Playgrounding project is part of the Climate Action Childhood Network of collaboratories, puzzling how might we respond, through entangling design and pedagogy, to the question of living [well] together? Among other questions, it asks:
What do ECE playgrounds do?
and how might these outdoor play-focused spaces connect to educational philosophies of today and challenges of tomorrow?
Playground project addresses important gaps within the topic of young children’s play and playground design. Building on Tatiana Zakharova-Goodman’s interdisciplinary background (landscape architecture & education), the project theorizes play and outdoor play-spaces as contentious, uneven, and always political (Zakharova, 2021). Play is situated. Play unravels in a particular time and space. Thus, troubling the ease with which we assume we know the importance of children’s play, the project asks:
In the name of what is outdoor play being promoted? Who really has a right to play? Where, spatially, does play belong? What do playgrounds in early childhood centres really do for children, educators, and the world we co-inhabit with others?
<< project brief
The overwhelming majority of existing literature and design guidelines around playgrounds (both in terms of their design as well as educational work) comes from developmental perspectives that were generated to address 20th century concerns.

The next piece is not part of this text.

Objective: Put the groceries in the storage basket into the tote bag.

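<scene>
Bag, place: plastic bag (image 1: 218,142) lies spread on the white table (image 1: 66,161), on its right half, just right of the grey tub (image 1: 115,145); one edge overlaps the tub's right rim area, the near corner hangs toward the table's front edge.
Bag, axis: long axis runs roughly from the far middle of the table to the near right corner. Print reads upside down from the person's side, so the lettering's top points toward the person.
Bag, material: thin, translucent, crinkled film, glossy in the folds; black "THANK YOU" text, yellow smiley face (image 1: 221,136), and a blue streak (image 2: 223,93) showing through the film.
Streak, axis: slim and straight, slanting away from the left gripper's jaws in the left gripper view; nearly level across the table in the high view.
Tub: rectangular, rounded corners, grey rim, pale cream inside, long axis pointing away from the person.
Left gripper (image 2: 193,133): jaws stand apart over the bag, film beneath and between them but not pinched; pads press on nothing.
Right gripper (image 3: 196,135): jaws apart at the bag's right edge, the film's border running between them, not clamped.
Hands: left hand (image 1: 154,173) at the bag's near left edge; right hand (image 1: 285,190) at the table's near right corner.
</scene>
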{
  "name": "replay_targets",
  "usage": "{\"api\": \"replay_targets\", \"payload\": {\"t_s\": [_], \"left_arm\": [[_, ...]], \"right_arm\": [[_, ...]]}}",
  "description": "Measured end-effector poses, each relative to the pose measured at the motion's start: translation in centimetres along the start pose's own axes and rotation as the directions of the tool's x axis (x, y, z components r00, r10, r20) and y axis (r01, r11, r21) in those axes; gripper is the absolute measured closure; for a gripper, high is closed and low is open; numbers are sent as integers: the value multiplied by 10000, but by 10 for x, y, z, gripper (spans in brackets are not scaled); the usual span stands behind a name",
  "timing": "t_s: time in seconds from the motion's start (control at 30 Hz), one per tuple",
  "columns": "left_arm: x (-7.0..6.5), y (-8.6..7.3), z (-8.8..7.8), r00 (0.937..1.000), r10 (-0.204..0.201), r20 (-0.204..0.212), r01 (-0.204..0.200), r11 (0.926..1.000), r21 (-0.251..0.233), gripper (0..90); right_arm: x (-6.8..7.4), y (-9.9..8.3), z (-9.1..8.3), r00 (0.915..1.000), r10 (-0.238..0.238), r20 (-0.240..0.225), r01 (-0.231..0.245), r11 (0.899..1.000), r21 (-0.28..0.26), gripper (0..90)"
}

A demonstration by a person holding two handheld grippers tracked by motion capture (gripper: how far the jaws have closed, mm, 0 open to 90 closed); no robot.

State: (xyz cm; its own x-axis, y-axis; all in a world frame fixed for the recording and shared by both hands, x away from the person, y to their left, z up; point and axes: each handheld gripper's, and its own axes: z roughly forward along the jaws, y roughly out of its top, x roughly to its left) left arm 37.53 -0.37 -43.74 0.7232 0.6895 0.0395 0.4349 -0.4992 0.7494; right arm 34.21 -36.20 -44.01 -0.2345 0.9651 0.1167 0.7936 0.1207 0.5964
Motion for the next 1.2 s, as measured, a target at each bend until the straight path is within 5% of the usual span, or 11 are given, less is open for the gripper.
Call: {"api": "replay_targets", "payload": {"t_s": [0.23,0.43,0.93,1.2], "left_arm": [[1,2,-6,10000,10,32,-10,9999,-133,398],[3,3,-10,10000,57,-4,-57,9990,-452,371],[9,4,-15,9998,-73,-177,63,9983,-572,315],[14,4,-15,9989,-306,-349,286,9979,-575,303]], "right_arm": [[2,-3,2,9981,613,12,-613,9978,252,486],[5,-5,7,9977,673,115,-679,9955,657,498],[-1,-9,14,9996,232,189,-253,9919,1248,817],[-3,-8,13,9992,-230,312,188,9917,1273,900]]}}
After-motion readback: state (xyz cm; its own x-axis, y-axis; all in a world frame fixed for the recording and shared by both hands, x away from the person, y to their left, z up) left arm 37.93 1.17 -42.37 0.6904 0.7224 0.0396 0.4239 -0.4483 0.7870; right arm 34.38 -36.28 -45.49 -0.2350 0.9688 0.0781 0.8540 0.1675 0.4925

These resources cannot help us to create spaces where we could work on addressing today’s issues such as climate change, colonization, and racism.

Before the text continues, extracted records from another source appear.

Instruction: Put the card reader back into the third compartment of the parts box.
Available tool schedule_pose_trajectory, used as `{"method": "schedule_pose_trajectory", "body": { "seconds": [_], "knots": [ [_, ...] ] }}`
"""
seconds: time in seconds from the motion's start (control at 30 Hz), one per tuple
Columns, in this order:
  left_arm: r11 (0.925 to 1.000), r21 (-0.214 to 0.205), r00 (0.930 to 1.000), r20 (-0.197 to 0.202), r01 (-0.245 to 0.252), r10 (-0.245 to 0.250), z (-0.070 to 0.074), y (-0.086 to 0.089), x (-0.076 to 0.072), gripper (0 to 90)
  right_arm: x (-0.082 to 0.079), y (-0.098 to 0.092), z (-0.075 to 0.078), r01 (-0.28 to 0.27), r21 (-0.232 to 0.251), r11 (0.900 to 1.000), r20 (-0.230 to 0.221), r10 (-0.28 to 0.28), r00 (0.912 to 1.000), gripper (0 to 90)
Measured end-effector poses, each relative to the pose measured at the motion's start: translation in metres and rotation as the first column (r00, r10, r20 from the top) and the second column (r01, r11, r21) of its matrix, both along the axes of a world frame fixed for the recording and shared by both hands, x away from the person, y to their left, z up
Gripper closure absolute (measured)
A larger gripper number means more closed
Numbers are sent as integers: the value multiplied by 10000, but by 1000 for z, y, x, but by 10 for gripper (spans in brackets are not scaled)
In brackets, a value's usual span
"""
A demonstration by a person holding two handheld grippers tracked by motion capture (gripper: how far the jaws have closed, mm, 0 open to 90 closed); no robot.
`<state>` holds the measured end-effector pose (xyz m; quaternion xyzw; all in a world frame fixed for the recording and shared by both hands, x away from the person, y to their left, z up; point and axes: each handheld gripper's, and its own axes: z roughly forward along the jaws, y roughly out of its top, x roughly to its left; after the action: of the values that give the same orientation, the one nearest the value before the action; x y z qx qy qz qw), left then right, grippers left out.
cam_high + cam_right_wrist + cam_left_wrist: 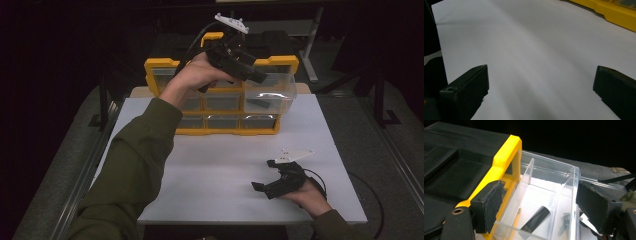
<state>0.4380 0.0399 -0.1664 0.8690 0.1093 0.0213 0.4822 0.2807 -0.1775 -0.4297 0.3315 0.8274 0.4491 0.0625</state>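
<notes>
A yellow organizer (pixel 161 66) with clear drawers stands at the back of the white table (pixel 220 165). Its top right drawer (pixel 274 95) is pulled out, with a dark piece (pixel 260 103) lying in it. My left gripper (pixel 255 70) hovers over that drawer, raised in a hand. In the left gripper view its jaws (pixel 541 205) stand apart over the clear drawer (pixel 564 187), pressing on nothing; a black cylinder (pixel 536 218) lies on the drawer's floor. My right gripper (pixel 264 175) rests near the front right of the table, open and holding nothing (pixel 541 92).
A green-sleeved forearm (pixel 135 165) crosses the table's left side. The organizer's black top (pixel 454 162) and yellow corner (pixel 506 150) lie left of the open drawer. Its yellow base (pixel 614 15) shows far ahead of the right gripper. Dark floor surrounds the table.
</notes>
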Motion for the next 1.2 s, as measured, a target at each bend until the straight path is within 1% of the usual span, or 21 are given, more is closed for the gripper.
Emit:
{"method": "schedule_pose_trajectory", "body": {
  "seconds": [0.07, 0.13, 0.23, 0.37, 0.53, 0.6, 0.67, 0.73, 0.9, 1.1, 1.2],
  "knots": [
    [10000, -79, 10000, -1, -31, 31, -1, 5, -3, 202, 1, 1, 0, -23, 1, 10000, -5, 23, 10000, 0],
    [10000, -36, 9999, 75, 75, -74, -3, 11, -5, 200, 1, 1, -1, -35, -29, 10000, -17, 35, 10000, 0],
    [10000, -48, 10000, 93, 19, -19, -7, 21, -8, 188, 2, 2, -1, -50, -41, 10000, -44, 49, 10000, 0],
    [9998, -74, 9998, 132, -176, 177, -12, 35, -12, 170, 2, 3, -1, -53, -59, 10000, -41, 52, 10000, 0],
    [9988, -239, 9991, 99, -421, 423, -21, 52, -17, 153, 2, 2, -1, -96, -117, 9999, -29, 96, 9999, 0],
    [9982, -339, 9987, 84, -493, 496, -26, 58, -18, 148, 2, 2, -1, -99, -123, 9999, -18, 99, 9999, 0],
    [9978, -343, 9983, 54, -573, 575, -32, 64, -22, 139, 2, 3, -1, -100, -139, 9999, -16, 99, 9999, 0],
    [9975, -270, 9978, 113, -657, 660, -37, 69, -26, 123, 2, 3, -1, -106, -123, 9999, 18, 106, 9999, 0],
    [9948, -423, 9954, 220, -927, 936, -51, 83, -36, 95, 2, 3, -1, -104, -147, 9998, 33, 105, 9999, 0],
    [9927, -279, 9927, 262, -1171, 1179, -69, 98, -48, 48, 1, 3, -1, -104, -146, 9998, 39, 104, 9999, 0],
    [9911, -370, 9915, 202, -1276, 1284, -80, 105, -53, 17, 1, 3, -1, -105, -139, 9998, 51, 106, 9999, 0]
  ]
}}
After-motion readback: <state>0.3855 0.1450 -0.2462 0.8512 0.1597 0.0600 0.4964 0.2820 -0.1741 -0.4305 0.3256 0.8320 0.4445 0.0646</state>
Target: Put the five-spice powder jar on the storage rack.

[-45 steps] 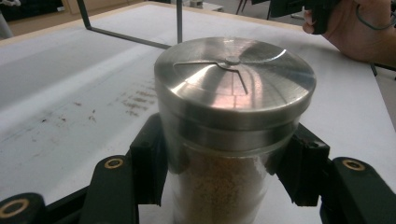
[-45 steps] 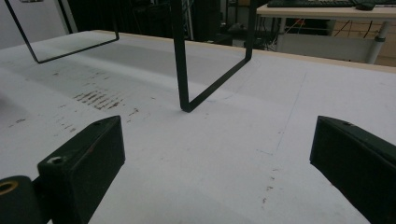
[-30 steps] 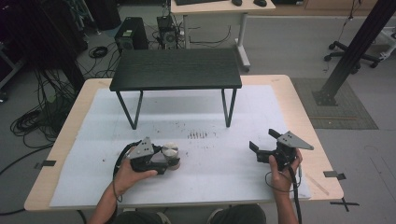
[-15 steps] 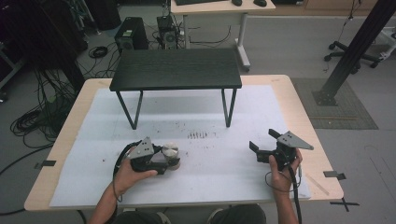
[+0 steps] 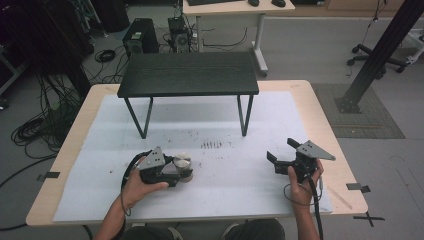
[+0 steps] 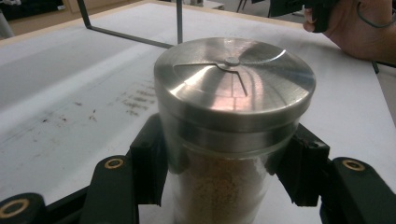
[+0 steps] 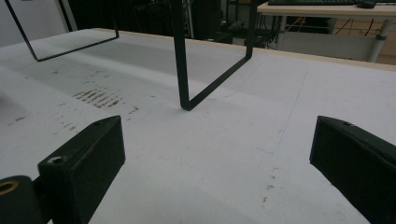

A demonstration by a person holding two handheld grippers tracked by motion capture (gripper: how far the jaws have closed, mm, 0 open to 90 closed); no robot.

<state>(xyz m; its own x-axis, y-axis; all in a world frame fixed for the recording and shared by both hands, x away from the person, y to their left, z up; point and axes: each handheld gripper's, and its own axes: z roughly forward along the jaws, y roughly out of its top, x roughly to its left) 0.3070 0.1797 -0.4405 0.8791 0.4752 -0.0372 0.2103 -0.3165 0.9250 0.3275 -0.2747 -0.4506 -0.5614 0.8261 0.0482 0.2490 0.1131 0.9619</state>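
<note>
Office floor with cables, a computer tower and a far desk rings one wooden table (image 5: 75, 145), which is covered by one white sheet (image 5: 210, 125) marked with dark brown smudges near its middle. At twelve o'clock on the sheet stands one low black bench (image 5: 188, 74) on thin metal legs; it is the largest thing on the table and stands well apart from both hands, with open sheet between it and them.

Two grippers are in use, one per hand. At about seven o'clock on the sheet, the left gripper (image 5: 181, 170) is clamped on one shaker jar (image 5: 182, 162). In the left gripper view its two black jaws press the jar's clear wall from both sides, just below the lid. The jar (image 6: 233, 116) stands upright on the sheet, filled with pale tan grains and capped by a brushed steel lid with a small centre rivet.

At about four o'clock the right gripper (image 5: 282, 156) is held just above the sheet, well apart from the jar. Its jaws stand wide apart with nothing between them but bare sheet, as the right gripper view shows.
</note>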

In today’s world, playground research must come from the post-humanist perspective, because, as the Common Worlds Research Collective (CWRC) points out in their recent (2020) background UNESCO paper: “any attempts to achieve sustainable futures by continuing to separate humans off from the rest of the world are delusional and futile, even if the intentions are well meaning” (p. 3). Moreover, this research must challenge disability discrimination, racism and settler colonialism. Some of this work has already begun.
Playgrounds are being revealed as storied places of marginalization and racial violence (Horton & Kraftl, 2018), porous sites of societal anxieties (Pitsikali & Parnell, in press), places of colonial narratives (Procter & Hackett, 2017), materializations of tensions between appropriation for play and resistance to play (Sicart, 2014), and sites of radical pedagogy and more-than-human liveliness (Kinney, 2017; Knight, 2016; Knight, 2019; MacRae, 2019). Attending to relational play compositions in small everyday spaces allows us to open pedagogical possibilities for playing (being, becoming with) otherwise with the Other.